DATE: 20050422
DOCKET: C40363
COURT OF APPEAL FOR ONTARIO
DOHERTY, MOLDAVER and GILLESE JJ.A.
B E T W E E N:
HER MAJESTY THE QUEEN
Respondent
Gregory Lafontaine
for the appellant
- and -
O.T.
John Neander
for the appellant
Appellant
HEARD: April 19, 2005
On appeal from conviction by Justice Francine E. Van Melle of the Superior Court of Justice, sitting without a jury, dated April 29, 2003, and the sentence imposed dated August 14, 2003.
BY THE COURT
[1] The appellant was convicted of assault and sexual assault following a ten-day trial before Van Melle J. without a jury. He was found not guilty of three other counts in the indictment. On the charge of assault, the appellant was sentenced to a penitentiary term of two years; on the charge of sexual assault, he received a sentence of six months concurrent. He appeals from conviction and sentence.
THE ASSAULT CHARGE
[2] The charge of assault was said to have occurred on February 19, 1997. According to the complainant, while she and the appellant were drinking coffee in the kitchen of their home, the appellant became enraged during a discussion about some friends who were undergoing a divorce. He grabbed the complainant by her pyjamas and threw her down a set of stairs. After she regained her balance, the appellant threw her down another set of stairs. She was now in the basement. The appellant pursued his attack. According to the complainant, he took her to the dryer and emptied a basket of dirty socks over her head. He then forced her to the floor and began to choke her. She started to gag and thought she was going to die. She mentioned the name of their daughter twice and the appellant let go of her. He then proceeded to kick her about ten times.
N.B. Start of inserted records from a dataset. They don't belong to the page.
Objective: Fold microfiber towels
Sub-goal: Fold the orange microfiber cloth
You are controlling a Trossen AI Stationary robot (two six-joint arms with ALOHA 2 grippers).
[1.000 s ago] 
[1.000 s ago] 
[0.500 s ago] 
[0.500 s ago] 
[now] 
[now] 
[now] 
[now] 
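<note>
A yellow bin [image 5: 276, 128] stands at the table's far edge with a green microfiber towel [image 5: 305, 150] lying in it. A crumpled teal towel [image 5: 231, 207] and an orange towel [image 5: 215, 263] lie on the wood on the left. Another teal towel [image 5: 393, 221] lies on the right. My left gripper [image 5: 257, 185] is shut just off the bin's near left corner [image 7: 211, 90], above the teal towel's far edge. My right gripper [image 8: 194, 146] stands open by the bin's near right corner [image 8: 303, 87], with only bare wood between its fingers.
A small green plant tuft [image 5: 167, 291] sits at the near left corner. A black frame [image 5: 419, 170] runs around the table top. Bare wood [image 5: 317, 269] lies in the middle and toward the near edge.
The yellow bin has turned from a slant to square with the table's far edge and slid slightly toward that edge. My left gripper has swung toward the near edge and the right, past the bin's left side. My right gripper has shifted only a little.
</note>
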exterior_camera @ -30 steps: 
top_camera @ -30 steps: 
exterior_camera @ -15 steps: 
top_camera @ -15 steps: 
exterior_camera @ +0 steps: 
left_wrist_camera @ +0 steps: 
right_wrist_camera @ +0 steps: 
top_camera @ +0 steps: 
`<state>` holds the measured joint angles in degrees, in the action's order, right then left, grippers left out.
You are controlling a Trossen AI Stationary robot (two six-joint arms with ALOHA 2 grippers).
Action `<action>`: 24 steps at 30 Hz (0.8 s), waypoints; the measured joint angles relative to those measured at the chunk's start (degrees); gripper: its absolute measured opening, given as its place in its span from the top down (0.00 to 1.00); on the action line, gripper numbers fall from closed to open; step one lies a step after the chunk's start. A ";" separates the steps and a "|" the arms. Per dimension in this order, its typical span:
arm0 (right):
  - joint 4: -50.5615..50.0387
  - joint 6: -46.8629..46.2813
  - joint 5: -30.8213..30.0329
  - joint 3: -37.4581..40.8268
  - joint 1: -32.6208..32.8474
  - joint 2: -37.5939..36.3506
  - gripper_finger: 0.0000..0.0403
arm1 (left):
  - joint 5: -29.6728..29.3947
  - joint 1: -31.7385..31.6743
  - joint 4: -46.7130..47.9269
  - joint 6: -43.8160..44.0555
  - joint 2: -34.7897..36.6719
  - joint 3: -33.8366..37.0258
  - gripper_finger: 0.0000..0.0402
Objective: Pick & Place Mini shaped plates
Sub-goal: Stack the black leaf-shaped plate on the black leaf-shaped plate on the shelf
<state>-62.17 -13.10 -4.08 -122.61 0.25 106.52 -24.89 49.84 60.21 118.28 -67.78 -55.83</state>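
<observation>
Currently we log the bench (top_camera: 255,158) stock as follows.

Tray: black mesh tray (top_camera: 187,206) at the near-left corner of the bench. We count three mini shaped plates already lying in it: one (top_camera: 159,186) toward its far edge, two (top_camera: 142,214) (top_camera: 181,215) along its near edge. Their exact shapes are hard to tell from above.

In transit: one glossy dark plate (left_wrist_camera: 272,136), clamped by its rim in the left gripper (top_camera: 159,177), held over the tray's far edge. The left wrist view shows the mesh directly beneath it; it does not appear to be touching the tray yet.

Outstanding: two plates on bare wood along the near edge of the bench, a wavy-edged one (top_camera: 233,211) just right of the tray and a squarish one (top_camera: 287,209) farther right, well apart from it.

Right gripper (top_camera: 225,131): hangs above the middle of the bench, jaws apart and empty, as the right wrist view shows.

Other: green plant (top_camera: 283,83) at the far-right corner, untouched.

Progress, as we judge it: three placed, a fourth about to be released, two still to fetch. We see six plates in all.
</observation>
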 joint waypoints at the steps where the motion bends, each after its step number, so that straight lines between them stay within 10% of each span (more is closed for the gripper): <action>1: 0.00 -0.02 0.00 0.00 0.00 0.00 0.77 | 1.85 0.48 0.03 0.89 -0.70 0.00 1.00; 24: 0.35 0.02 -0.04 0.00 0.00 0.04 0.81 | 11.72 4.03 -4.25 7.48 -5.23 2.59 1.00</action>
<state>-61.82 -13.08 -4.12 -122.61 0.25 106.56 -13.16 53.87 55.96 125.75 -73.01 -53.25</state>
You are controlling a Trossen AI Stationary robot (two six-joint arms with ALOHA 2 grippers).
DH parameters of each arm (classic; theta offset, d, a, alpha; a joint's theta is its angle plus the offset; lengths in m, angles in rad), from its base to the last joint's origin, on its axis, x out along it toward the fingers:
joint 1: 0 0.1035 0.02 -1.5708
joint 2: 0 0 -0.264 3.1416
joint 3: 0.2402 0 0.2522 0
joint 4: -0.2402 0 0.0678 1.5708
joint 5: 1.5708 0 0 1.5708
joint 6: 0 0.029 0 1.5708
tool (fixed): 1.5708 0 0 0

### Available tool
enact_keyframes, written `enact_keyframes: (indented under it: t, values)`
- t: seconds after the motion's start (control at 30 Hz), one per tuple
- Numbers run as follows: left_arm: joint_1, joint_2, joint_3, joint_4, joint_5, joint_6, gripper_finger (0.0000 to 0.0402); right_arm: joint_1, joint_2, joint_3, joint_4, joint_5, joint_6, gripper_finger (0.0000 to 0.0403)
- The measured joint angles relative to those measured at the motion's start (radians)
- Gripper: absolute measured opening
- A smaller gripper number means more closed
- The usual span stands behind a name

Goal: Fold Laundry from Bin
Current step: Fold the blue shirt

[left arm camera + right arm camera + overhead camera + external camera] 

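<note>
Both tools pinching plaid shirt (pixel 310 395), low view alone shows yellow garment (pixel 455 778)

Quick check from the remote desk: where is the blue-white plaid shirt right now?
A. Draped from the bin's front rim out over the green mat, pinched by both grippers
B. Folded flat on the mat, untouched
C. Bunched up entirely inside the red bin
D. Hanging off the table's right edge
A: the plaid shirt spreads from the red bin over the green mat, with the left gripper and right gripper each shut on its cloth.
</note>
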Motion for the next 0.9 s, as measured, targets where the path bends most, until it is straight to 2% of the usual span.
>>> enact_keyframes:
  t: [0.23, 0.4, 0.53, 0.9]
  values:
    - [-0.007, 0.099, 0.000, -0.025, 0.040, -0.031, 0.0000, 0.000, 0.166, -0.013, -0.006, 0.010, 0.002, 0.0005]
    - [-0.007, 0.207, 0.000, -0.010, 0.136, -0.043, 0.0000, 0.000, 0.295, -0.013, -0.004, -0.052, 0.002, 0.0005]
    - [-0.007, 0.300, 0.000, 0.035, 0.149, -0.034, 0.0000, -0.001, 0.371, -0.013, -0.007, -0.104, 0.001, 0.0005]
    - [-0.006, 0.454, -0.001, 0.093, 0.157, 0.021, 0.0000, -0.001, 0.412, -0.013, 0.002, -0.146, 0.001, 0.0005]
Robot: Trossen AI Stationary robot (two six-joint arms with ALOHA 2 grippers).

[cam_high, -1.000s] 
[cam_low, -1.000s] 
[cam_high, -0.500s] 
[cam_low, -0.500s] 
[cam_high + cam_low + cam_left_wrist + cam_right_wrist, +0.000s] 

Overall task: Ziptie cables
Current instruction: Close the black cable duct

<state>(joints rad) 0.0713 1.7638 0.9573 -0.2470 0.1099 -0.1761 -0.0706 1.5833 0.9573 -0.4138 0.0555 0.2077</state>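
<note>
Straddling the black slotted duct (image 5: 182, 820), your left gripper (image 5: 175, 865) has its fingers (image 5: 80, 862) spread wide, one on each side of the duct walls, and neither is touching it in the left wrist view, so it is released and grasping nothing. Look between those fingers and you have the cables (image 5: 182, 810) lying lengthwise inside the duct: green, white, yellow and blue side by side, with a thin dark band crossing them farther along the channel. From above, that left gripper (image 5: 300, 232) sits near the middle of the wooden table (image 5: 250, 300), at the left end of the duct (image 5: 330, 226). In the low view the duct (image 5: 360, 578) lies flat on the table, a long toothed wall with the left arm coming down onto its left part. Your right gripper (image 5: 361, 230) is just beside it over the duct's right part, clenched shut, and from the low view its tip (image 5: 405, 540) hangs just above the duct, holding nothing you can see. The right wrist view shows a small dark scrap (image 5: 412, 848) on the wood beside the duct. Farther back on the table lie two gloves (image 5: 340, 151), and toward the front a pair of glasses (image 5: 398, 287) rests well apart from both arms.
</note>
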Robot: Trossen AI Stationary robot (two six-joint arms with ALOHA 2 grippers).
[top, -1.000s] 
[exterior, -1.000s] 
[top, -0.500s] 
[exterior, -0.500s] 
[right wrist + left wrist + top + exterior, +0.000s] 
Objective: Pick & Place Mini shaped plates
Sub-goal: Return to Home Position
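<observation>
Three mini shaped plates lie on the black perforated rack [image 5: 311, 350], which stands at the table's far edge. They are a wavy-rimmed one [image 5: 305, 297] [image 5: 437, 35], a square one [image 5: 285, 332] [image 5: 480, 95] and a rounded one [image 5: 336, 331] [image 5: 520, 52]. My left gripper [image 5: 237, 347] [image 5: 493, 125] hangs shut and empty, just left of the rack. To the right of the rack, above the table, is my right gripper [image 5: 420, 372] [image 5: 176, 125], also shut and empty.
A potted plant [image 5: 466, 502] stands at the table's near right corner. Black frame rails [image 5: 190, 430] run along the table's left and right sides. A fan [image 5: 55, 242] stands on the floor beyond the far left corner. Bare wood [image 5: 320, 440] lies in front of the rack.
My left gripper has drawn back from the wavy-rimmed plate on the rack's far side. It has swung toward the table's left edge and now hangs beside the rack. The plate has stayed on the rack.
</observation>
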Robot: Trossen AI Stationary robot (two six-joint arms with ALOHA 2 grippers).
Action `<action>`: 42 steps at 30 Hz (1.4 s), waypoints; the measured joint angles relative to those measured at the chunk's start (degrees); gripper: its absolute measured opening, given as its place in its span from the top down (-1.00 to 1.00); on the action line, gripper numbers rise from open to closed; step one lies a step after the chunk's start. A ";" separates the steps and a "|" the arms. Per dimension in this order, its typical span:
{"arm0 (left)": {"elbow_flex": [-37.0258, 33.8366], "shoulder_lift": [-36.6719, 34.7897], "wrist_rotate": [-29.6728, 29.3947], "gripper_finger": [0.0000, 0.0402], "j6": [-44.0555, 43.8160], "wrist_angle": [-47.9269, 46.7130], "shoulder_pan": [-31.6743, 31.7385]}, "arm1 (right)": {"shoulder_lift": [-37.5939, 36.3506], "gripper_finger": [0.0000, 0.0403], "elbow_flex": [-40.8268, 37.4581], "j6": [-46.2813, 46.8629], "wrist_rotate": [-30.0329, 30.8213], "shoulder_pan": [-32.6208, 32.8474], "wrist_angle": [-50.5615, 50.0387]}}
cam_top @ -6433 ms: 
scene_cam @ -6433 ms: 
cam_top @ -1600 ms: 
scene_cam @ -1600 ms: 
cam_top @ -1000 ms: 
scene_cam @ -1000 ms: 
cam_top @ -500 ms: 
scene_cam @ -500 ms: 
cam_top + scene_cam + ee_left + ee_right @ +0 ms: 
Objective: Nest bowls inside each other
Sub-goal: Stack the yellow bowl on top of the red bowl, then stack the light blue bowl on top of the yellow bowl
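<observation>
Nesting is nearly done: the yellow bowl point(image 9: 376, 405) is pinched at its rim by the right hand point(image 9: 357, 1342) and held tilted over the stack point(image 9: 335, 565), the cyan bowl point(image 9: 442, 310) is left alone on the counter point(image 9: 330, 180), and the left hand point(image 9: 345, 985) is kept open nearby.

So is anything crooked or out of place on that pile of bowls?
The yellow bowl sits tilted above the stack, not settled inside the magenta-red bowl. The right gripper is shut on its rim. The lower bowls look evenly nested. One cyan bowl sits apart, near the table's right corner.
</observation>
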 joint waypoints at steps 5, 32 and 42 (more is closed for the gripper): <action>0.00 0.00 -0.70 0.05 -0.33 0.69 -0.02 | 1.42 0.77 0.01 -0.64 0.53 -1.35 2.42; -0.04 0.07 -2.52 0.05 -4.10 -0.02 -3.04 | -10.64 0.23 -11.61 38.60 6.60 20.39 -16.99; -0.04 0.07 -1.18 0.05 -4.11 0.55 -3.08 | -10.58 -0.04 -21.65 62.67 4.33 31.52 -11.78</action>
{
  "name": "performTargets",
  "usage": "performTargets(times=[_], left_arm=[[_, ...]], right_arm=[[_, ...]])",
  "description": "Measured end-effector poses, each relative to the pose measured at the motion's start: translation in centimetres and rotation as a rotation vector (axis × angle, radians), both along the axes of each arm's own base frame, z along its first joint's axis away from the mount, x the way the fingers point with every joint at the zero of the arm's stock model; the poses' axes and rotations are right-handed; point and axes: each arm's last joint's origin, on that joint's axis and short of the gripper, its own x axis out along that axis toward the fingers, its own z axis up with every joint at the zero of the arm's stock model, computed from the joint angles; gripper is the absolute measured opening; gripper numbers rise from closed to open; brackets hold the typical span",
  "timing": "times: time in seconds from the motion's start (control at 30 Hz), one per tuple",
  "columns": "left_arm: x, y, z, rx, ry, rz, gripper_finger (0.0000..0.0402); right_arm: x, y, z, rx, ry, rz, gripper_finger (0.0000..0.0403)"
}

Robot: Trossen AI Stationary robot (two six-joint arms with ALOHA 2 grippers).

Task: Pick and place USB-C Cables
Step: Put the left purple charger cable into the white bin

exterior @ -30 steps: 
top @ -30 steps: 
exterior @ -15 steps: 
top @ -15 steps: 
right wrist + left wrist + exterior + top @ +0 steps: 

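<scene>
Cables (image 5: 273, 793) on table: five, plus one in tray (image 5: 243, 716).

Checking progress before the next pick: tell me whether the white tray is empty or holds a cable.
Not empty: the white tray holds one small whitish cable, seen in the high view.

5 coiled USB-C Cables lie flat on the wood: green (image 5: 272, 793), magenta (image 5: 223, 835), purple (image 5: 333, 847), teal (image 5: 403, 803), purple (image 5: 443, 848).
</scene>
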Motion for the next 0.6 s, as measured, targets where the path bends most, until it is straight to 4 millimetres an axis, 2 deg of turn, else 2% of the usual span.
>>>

[3] The appellant testified and denied the assault. He recalled having an argument with the complainant around the time in question but claimed that he did not lay a hand on her. Rather, after the argument finished, he went to the garage and had a cigarette. While in the garage, he said that he kicked the tire of his wife’s mini-van and injured his ankle. That is the explanation he gave to his fifteen-year-old daughter E. when she came home later that day and noticed him limping. According to E., when she asked the appellant why he was limping, he stated that “he somehow, he got mad and that he somehow kicked the truck”. E. also testified that her mother was wearing a scarf in the house that night which she found to be “weird”. Normally her mother did not wear a scarf in the house unless she was sick.
THE SEXUAL ASSAULT CHARGE
[4] In January 2001, the complainant came to believe that the appellant was being unfaithful. On the day in question, she decided to confront him with this and also the manner in which he had treated her throughout the course of their marriage. To that end, during the day, she wrote out on large calendar-size pages all of the terrible things the appellant had made her endure over their thirty-one years of marriage. She anchored the pieces of paper to the floor with glasses that were partially filled with wine. She also consumed at least one glass of wine and threw another glass of wine at the ceiling in the kitchen. Over the course of the day, the complainant left seventeen telephone messages for the appellant at work and when she finally reached him on the eighteenth call, she told him that she was going to tell him everything she needed to tell him when he got home.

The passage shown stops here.